**About this task**
Lines holding the word "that" in the following material must be counted; give only the resulting number.

*** Begin section ***

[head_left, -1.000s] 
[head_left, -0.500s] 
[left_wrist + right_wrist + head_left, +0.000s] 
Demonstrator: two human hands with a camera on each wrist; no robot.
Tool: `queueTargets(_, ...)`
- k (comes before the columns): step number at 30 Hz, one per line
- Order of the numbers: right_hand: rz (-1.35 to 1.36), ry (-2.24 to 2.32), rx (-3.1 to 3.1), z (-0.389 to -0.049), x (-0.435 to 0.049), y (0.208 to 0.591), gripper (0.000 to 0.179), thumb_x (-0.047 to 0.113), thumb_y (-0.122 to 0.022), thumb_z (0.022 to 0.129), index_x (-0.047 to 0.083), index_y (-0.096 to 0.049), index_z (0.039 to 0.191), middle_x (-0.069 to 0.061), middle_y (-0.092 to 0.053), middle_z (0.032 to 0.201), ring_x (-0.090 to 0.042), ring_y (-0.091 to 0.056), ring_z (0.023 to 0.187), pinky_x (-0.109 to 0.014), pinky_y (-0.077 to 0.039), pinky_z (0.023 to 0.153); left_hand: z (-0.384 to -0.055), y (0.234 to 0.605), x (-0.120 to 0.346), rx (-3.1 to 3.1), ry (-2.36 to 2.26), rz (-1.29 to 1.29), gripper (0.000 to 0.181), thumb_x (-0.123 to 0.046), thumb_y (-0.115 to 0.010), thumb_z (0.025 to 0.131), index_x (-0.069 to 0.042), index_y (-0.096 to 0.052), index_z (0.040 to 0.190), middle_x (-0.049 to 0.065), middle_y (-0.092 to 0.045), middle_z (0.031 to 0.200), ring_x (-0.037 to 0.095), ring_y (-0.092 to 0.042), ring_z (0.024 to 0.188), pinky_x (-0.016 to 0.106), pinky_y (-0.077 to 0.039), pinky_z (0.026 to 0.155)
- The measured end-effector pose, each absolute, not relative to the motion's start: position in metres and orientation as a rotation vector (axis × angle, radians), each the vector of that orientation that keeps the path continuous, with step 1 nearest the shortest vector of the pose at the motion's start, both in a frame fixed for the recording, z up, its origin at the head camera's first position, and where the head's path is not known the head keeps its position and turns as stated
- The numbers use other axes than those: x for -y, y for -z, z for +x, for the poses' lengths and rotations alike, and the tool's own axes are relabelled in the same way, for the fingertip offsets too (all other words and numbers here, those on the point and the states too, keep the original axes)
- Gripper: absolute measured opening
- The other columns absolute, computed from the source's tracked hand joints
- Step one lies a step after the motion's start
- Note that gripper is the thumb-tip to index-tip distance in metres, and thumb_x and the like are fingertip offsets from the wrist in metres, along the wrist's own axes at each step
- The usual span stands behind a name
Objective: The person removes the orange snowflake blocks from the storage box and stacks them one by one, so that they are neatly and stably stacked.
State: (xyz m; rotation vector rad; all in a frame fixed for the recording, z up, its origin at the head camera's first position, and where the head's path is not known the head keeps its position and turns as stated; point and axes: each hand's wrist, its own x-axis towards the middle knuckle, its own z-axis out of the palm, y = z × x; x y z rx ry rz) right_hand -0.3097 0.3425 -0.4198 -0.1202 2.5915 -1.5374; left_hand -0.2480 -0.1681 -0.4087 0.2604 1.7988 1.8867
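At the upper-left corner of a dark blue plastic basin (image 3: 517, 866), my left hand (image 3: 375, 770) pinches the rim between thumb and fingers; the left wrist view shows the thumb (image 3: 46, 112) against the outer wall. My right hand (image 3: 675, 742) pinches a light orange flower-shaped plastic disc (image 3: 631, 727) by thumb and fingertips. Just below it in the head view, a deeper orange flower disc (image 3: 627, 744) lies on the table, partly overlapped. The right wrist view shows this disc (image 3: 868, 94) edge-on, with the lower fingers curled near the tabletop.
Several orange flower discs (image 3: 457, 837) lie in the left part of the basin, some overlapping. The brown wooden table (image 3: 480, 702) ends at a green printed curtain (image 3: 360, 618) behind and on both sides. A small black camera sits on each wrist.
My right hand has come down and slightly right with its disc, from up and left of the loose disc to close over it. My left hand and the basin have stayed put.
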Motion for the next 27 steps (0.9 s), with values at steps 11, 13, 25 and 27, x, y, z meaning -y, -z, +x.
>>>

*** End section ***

**Response**
3